Poco es lo desarrollado hasta ahora en relación a un tratamiento específico para el síndrome. La terapia actual se basa en medidas de soporte, con un cuidadoso manejo de la hidratación y balance electrolítico, más una estrecha vigilancia de las funciones hepáticas y hematológicas (9).

La utilización de corticoides sistémicos es controvertido, reportándose algunos casos en donde se han utilizado sin un claro beneficio (3, 4, 5, 9).
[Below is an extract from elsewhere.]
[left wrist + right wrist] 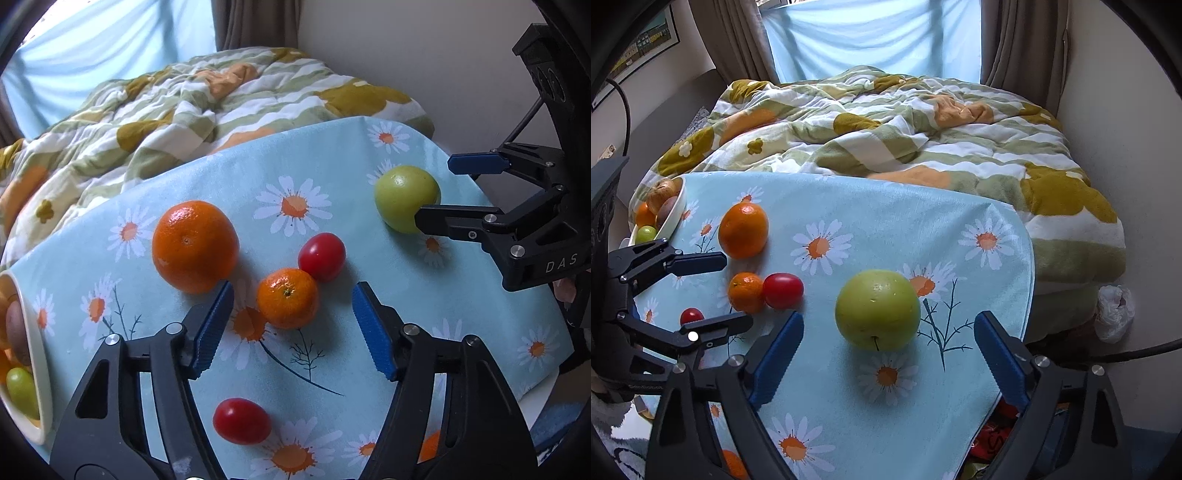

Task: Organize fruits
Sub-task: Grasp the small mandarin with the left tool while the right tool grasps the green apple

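On the daisy tablecloth lie a large orange [195,245] [743,229], a small mandarin [287,298] [746,292], two red tomatoes [321,256] [242,420] [783,290] [691,316] and a green apple [406,198] [877,309]. My left gripper [293,295] is open, its blue pads either side of the mandarin just in front. My right gripper [888,325] is open around the apple without touching it; it also shows in the left wrist view [436,190].
A white bowl [35,354] [674,218] with several fruits stands at the table's left edge. A rumpled quilted bed [905,125] lies beyond the table. The table's right edge [1028,280] drops off beside the apple. A white bag [1113,312] lies on the floor.
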Demonstrator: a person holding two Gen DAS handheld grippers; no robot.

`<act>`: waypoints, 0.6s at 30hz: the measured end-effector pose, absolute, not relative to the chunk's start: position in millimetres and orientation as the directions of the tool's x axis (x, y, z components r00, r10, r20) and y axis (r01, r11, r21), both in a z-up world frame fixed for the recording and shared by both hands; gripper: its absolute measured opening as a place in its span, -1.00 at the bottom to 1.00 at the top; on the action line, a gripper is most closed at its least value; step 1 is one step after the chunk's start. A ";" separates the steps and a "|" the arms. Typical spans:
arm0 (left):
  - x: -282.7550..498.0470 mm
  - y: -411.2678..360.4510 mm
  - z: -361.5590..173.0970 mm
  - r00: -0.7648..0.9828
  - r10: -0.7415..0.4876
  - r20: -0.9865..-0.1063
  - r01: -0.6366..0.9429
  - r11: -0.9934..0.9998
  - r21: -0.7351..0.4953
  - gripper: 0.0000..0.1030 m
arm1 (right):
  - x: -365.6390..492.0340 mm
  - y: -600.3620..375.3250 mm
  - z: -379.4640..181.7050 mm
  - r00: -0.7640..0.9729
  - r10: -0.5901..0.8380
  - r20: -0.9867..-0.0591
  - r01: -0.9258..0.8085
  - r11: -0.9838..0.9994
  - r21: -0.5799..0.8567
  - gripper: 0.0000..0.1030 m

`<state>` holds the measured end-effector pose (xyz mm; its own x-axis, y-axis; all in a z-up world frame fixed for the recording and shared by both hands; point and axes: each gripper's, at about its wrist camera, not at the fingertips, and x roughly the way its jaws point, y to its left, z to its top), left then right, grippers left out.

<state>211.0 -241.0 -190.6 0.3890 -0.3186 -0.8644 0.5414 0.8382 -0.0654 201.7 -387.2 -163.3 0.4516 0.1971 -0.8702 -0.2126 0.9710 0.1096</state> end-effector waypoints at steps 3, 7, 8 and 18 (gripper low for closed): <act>212.5 -242.4 -194.2 0.382 -0.313 -0.870 0.545 0.836 -0.062 0.24 | 204.3 -388.7 -167.1 0.446 0.200 -0.873 -0.215 0.970 0.112 0.69; 213.1 -243.9 -200.8 0.359 -0.295 -0.886 0.552 0.832 -0.054 -0.07 | 206.6 -390.5 -170.2 0.438 0.203 -0.875 -0.214 0.970 0.118 0.69; 212.2 -243.1 -202.4 0.357 -0.288 -0.889 0.552 0.832 -0.048 -0.14 | 206.4 -390.5 -170.4 0.437 0.204 -0.876 -0.216 0.969 0.118 0.68; 208.1 -240.4 -202.3 0.372 -0.286 -0.883 0.553 0.832 -0.036 -0.15 | 211.6 -385.3 -179.0 0.406 0.221 -0.887 -0.238 0.962 0.131 0.40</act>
Nuevas líneas de tratamiento se encuentran actualmente en desarrollo, entre las que destaca el empleo de N-acetilcysteína en altas dosis por 4 a 6 días, con el fin de reponer la capacidad antioxidante e inhibir las reacciones inmunes mediadas por citoquinas. También se ha empleado Pentoxifilina en el período inicial, la que actuaría bloqueando el factor de necrosis tumoral alfa, lo que hipotéticamente disminuye el riesgo de que el síndrome evolucione hacia formas más graves como epidermolisis necrótica o Stevens-Johnson (7). Las dosis utilizadas de Pentoxifilina varían entre 400 y 800 mg. c/8 hrs. por 7 a 14 días. Si embargo estas terapias carecen de estudios rigurosos que certifiquen su real utilidad.

 

PRONOSTICO

La mayoría de los casos evoluciona a la recuperación sin secuelas. Sólo se ha reportado una mayor mortalidad en los casos de complicaciones por falla hepática, alteraciones en la coagulación y sepsis hasta un 10% (6), y cercano al 30% en el caso de necrolisis epidérmica tóxica (8).

 

REFERENCIAS

  1. Adverse drug reactions advisory committee. Anticonvulsant hypersensitivity. The Medical Journal of Australia 160: 650-651, 1994.
  2. Chaiken BH., et al. Dilantin hypersensitivity: Report of a case of hepatitis with jaundice, pyrexia and exfoliative dermatitis. New Engl J Med. 242: 897-898, 1950.
  3. Harney J., Glasberg M. Myopathy and hypersensitivity to phenytoin. Neurology 33: 790-791, 1983.
  4. Kleier R., Breneman D., Boiko S. Generalized pustulation as a manifestation of the anticonvulsant hipersensitivity syndrome. Arch Dermatol. 127: 1361-1364, 1991.
  5. Mahatma M., Haponik EF., Nelson S., López A., et al. Phenytoin - induced respiratory failure with pulmonary eosinophilia. American J Med. 87: 93-94, 1989.
  6. Redondo P. Reacciones subcutáneas adversas a drogas en neurología. Rev. Neurol. 25 (Supl 3): S309-S319, 1997.
  7. Redondo P., de Felipe I., de la Îña A., Aramendia JM., et al. Drug - induced hipersensitiviy syndrome and toxic epidermal necrolisis. Treatment with N-acetylcysteine. Br J. Dermatol. 136: 645-646, 1997.
  8. Tennis P., Stern R. Risk of serious cutaneous disorders after initiation of use of phenytoin, carbamazepine or sodium valproate: A record linkage study. Neurology 49: 542-546, 1997.
  9. Vittorio C., Muglia J. Anticonvulsant hypersensitivity syndrome. Arch. Intern Med. 155: 2285-2290, 1995.